Checkpoint#

What is Checkpoint#

For a consumer program, it typically pulls a batch of records to process either in sequence or in parallel. To ensure ‘Exact-once-consumption’ we need a mechanism for tracking the processing status, which includes states such as ‘pending’, ‘in-progress’, ‘failed’, ‘exhausted’ (failed too many times), or ‘succeeded’. Additionally, the start pointer for this batch may expire, and the records’ data may become inaccessible if the consumer program fails. Therefore, we need a persistent layer to store the records data as well.

Checkpoint serves as a component that provides the functionalities mentioned above. Typically, status data, also considered as metadata, is small and should be stored in a high-performance database like AWS DynamoDB or Redis. On the other hand, considering that the records data can be quite substantial, AWS S3 becomes a preferable choice.

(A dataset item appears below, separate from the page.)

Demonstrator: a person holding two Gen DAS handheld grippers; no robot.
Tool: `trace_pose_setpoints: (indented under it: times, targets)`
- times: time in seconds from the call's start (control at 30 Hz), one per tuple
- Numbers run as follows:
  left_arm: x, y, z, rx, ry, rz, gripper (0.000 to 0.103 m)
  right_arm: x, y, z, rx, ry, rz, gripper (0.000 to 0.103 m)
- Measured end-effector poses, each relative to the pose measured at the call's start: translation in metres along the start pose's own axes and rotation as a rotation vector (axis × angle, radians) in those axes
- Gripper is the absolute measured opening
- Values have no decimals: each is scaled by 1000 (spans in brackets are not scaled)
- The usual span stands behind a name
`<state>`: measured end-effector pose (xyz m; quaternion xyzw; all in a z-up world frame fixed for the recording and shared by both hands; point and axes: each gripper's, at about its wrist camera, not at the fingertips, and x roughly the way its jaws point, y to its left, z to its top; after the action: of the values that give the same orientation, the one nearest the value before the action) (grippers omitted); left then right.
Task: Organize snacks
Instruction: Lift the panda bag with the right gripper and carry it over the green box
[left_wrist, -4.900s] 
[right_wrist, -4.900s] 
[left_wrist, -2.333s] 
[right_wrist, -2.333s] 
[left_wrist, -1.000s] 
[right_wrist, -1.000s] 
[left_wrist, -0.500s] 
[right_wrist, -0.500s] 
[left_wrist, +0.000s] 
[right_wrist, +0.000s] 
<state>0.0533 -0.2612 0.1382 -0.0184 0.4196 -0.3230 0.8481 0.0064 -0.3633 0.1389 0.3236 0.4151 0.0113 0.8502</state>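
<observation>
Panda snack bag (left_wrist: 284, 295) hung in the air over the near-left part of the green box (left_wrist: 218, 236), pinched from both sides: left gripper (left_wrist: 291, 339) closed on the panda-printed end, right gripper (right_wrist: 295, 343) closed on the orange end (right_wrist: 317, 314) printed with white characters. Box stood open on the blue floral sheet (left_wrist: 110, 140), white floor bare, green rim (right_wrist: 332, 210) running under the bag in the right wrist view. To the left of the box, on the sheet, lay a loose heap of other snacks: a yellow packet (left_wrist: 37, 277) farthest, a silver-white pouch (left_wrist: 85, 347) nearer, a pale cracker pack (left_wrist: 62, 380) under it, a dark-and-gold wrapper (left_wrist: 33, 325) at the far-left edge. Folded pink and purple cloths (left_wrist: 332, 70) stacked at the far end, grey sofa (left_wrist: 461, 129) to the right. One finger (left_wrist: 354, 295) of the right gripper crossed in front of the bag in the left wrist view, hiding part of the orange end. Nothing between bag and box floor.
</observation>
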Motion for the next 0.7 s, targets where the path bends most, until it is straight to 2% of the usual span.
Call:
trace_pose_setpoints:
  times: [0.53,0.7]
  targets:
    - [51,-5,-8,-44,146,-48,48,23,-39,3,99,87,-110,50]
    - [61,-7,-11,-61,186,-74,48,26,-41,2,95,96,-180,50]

In this project, we offer a base class, CheckPoint, which implements the core logic of checkpointing but intentionally leaves the backend read/write logic unimplemented. This design allows you to extend the class to use any backend of your choice.”

Simple Checkpoint#

SimpleCheckpoint is a simple implementation of a CheckPoint, it uses local files to store the checkpoint data. It is not recommended to use this class in production, but it can be used for demonstration and testing purposes.